5.4 Limitations and confounders
In considering the findings from the study, it is important to acknowledge the limitations of the methodology and potential confounding factors.
This study has not been designed to ‘test’ cause and effect. Thus, although we have shown a temporal relationship between the BZP ban and a reduction in BZP use, a causal relationship cannot be inferred from our data. The data cannot be generalised to a New Zealand population of 18‐30 year olds due to sample bias.

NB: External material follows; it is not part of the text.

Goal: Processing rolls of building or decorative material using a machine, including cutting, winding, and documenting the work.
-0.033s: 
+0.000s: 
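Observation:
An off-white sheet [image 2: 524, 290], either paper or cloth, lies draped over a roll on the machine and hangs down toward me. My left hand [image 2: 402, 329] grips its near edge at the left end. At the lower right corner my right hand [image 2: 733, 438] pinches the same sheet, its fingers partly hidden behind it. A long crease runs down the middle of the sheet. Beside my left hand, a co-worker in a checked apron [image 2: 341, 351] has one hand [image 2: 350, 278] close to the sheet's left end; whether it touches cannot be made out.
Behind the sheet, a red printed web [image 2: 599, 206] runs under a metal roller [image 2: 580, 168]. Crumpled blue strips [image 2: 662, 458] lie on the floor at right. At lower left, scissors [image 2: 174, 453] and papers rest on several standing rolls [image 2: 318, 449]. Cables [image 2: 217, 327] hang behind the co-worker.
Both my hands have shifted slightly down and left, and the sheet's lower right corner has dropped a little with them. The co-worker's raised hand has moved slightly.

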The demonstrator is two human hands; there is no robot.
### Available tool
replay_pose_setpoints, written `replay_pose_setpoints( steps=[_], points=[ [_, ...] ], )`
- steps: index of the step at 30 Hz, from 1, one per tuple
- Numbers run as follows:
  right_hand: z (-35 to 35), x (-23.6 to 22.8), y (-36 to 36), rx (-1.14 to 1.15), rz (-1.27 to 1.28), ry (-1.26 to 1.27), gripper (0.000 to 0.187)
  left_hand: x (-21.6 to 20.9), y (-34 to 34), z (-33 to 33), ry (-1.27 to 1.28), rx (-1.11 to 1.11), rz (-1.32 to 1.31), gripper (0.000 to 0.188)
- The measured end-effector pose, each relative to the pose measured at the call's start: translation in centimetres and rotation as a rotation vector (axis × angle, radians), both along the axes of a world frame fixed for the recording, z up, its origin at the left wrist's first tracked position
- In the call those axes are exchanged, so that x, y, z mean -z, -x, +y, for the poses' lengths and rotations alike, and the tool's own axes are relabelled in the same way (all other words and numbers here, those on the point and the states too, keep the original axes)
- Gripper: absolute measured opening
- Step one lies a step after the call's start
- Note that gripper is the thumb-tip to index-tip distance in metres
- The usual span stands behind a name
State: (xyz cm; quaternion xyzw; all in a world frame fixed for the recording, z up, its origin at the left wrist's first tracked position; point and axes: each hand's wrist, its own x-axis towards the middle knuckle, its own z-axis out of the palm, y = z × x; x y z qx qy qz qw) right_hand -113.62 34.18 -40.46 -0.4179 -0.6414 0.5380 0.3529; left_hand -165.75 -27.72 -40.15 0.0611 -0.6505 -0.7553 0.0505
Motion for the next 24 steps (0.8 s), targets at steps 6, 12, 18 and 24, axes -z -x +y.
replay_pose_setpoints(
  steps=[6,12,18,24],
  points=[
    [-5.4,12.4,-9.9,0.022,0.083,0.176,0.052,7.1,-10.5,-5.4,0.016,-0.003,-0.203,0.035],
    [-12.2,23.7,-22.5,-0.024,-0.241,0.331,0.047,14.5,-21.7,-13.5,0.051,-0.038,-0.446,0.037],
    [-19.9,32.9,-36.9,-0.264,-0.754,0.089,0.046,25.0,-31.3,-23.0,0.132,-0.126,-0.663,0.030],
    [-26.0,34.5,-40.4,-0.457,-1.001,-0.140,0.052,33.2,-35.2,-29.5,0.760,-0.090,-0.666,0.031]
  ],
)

A web‐based methodology poses a number of challenges, which have been widely reported in the literature 15,25,26. Whilst participation is restricted to those with access to the internet, given the age of the target sample population and the fact that New Zealand has one of the highest rates of Internet access in the world 19, we do not believe that this was a severe restriction in the case of this study. Other possible risks to the data such as multiple submissions by a single individual28 and the potential to falsify information (such as age) have been highlighted in the literature 26. In assessing the likelihood of these events occurring, it is worth considering the reasons why participants may engage in this behaviour. A key motivation could be to increase the chance of winning one of the prizes offered as part of the study or, more generally, a respondent may seek to boost their ‘voice’ in the research (e.g. have their views counted more than once). Whilst the research may have attracted those with strongly held views on the reclassification of BZP, the fact that the legislative changes had occurred prior to the research meant that there was nothing to be gained by seeking to over‐represent a particular viewpoint. With regard to individuals taking part more than once in order to increase their number of entries in the prize draw, this would have required respondents to create ‘fake’ information on a number of levels (including different email addresses/mobile phone numbers and ‘unique identifiers’) and is questionable whether participants would have gone to this level of trouble. A check was made for this, however, and the small number of duplicates identified was removed from the data set.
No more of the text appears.